The method is as follows: They train a generator \(G\) as an additive mask, i.e., for a given image \(x\) the adversarial image is \(x + G(x)\), and a discriminator \(D\). They use a face matcher \(F\) that outputs a similarity score \(F(x, y)\) for any pair of images. A perturbation hinge loss,

\[\mathcal{L}_{\text{perturbation}} = \max(\varepsilon, \|G(x)\|_2 )\,,\]

encourages the perturbed image to be close to the original. An identity loss (for obfuscation),

\[\mathcal{L}_{\text{identity}} = \mathcal F(x, x + G(x))\,,\]

where \(\mathcal F\) is cosine-similarity encourages identity-preservation of the perturbed image.

Is Warping-based Cancellable Biometrics (still) Sensible for Face Recognition?

by Simon Kirchgasser, Andreas Uhl, Yoanna Martínez-Díaz and Heydi Mendez-Vazquez.

What are cancellable biometrics? Because biometric characteristics are immutable, storing them for the purpose of identification or verification creates long-term privacy risks in case the storage is compromised. A cancellable template is a transformation of the original template, generated with the help of a key, that is stored and used instead of the original template. In the context of face recognition, the transformation can be applied either in the image domain or in the face embedding domain and the method considered in this paper works in the image domain.

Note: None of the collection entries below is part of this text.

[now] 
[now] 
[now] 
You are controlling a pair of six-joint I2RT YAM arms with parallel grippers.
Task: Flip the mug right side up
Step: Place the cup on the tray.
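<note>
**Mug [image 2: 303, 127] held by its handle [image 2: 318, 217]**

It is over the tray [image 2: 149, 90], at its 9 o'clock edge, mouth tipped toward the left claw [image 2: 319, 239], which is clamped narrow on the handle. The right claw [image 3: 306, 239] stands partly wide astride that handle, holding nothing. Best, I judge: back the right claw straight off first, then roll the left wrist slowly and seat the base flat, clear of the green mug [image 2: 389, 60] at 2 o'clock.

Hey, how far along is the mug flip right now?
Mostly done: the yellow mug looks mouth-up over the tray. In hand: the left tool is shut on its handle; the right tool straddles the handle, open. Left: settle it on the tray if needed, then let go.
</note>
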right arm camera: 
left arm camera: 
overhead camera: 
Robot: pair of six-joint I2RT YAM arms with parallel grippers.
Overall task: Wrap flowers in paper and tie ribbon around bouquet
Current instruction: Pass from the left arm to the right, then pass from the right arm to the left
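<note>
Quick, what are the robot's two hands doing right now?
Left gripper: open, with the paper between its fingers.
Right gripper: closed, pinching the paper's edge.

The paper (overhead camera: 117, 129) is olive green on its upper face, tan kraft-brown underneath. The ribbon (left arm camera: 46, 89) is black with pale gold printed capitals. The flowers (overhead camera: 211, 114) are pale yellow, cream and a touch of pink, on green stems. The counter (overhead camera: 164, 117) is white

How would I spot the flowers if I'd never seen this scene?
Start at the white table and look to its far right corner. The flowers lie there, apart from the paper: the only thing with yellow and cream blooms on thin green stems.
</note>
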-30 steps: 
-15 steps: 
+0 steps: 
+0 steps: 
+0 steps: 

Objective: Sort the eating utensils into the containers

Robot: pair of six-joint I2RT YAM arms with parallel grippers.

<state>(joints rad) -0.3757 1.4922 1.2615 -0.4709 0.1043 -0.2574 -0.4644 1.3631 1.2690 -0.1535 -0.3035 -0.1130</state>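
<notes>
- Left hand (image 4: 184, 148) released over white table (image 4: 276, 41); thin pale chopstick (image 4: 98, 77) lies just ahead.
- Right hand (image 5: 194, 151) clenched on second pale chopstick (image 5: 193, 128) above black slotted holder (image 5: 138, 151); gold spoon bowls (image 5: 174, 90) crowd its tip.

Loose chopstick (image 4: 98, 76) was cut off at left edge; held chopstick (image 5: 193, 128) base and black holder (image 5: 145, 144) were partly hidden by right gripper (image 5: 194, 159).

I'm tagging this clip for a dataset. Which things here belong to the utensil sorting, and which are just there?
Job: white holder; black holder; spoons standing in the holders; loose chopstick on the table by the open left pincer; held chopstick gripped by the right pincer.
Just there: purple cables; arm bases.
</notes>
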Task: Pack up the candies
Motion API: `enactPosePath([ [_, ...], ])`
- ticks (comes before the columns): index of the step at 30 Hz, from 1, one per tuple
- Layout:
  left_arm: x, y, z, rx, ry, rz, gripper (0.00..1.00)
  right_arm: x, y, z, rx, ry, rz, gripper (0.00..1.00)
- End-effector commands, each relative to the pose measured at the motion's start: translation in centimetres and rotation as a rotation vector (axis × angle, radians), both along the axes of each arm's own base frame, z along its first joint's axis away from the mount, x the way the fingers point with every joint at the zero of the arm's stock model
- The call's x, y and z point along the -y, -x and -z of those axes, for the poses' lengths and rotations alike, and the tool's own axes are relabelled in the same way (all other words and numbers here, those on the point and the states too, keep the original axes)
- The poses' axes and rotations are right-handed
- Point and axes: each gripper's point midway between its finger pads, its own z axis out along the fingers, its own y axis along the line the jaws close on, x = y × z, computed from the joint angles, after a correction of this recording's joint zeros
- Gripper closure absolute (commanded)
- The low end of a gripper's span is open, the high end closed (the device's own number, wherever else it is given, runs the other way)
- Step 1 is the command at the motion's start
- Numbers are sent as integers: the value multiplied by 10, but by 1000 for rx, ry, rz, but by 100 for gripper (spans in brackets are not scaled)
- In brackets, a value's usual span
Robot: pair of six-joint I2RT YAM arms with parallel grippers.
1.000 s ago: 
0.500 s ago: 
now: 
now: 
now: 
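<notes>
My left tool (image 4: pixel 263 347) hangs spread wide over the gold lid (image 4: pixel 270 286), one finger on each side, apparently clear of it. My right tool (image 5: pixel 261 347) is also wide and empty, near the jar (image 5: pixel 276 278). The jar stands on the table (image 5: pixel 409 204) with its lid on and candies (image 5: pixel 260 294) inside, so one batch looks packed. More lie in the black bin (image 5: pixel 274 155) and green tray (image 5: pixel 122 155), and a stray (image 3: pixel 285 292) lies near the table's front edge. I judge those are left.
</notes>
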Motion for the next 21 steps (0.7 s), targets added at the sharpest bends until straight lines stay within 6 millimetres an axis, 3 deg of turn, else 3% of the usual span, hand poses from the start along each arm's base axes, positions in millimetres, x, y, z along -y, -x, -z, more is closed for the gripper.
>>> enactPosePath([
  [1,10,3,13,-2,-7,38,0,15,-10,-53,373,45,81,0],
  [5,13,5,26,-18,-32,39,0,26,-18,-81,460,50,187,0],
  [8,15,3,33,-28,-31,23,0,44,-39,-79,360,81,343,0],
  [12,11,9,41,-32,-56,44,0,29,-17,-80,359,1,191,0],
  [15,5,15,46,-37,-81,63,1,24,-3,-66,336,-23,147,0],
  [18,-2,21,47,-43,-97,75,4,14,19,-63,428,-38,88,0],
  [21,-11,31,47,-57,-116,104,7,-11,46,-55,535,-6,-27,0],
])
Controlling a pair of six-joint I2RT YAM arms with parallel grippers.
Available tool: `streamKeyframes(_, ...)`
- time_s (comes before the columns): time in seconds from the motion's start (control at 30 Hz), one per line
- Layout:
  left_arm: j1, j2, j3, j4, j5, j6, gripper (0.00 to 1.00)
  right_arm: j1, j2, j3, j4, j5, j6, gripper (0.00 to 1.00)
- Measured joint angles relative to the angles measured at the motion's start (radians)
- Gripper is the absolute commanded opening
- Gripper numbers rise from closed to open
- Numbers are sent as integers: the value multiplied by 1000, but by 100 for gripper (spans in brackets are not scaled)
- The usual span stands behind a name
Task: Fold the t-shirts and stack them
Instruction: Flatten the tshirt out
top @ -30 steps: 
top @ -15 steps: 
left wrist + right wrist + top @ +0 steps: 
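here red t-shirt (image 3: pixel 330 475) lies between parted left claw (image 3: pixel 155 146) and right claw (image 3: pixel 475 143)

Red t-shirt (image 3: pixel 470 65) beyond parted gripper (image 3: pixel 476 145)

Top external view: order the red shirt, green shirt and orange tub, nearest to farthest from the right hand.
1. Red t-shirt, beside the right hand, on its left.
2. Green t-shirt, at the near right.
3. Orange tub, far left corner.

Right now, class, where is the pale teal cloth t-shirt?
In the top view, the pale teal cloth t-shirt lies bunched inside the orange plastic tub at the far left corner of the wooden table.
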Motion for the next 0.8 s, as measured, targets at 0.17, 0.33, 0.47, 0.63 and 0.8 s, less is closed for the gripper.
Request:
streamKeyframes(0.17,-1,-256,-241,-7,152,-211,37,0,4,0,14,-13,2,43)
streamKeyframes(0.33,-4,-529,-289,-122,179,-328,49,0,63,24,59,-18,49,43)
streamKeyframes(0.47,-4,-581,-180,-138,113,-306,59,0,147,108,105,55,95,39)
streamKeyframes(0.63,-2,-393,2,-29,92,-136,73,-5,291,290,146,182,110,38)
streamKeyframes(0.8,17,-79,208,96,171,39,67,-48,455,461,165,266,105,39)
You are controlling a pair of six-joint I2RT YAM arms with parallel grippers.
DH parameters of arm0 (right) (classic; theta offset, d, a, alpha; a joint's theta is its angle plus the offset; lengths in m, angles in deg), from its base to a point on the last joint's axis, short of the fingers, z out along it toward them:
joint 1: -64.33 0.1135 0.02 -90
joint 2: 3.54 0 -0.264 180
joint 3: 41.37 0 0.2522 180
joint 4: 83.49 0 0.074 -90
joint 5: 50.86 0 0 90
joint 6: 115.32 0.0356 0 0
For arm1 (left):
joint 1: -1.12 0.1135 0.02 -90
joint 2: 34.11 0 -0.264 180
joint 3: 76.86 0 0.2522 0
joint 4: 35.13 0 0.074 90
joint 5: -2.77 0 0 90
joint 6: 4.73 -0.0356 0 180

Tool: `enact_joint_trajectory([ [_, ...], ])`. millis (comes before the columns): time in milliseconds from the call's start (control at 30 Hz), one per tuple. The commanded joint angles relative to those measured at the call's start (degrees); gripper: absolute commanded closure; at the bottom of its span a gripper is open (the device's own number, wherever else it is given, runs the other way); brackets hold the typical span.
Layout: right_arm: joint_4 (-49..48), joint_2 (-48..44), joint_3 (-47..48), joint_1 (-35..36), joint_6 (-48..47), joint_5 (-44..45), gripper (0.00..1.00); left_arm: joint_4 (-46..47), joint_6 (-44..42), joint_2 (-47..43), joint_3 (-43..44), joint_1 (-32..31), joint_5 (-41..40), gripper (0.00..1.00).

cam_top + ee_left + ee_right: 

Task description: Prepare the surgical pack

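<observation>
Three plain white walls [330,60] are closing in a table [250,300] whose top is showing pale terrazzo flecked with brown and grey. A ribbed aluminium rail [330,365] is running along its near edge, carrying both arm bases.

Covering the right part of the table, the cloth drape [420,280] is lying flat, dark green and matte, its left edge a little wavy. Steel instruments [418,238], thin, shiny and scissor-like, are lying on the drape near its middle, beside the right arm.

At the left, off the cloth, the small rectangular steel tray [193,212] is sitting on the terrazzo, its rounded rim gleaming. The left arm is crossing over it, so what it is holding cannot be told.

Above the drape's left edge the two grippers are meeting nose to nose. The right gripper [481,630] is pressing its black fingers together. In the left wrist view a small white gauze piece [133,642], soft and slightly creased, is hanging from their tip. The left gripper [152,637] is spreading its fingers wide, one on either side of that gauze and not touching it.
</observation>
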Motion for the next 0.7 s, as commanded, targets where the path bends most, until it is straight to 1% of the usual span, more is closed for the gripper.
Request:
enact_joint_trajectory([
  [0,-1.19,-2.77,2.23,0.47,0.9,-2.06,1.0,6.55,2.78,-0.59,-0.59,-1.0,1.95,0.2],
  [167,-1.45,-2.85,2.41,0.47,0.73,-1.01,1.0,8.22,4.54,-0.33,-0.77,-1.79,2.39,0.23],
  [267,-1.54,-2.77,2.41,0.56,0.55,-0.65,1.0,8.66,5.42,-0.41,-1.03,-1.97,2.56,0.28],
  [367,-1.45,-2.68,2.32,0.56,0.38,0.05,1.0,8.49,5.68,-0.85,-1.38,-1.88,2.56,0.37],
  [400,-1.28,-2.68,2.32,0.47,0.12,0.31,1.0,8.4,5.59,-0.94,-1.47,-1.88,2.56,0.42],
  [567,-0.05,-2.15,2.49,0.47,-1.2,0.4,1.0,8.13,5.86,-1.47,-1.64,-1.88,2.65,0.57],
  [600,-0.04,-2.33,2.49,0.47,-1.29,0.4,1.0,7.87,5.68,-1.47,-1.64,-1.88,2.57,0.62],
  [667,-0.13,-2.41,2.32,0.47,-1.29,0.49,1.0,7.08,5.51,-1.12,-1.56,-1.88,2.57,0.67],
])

A cancellable biometric scheme needs to satisfy the following properties:

  • Different keys should generate non-commensurable templates, i.e., it should not be possible to match a template transformed with two different keys.
  • It should not be possible to reverse the transformation process, even with knowledge of the key.

Cancellable biometrics are related to homomorphic encryption: creating a cancellable template is the same as encrypting data; we can use the cancellable template to perform verification in that same way as homomorphic encryption allows us to perform computations on encrypted data without having to decrypt it; finally, we can only compare cancellable templates generated using the same key just as we can combine two pieces of encrypted data in a computation, only if the data has been encrypted with the same key.

In this paper, the authors investigate how safe a 20 year old warping-based method for face biometrics is considering the advances in face recognition. One can view cancellable face biometrics that work in the image domain, such as the warping method, as a special case of face obscuration. It is a special case, because the obscured image has to be unrecognisable, but still useable for verification, which makes it a much more difficult problem. And considering recent work in successfully reversing several obscuration algorithms, it is no big surprise that the authors showed that warping-based cancellable face images are not able to guarantee privacy and therefore should not be used.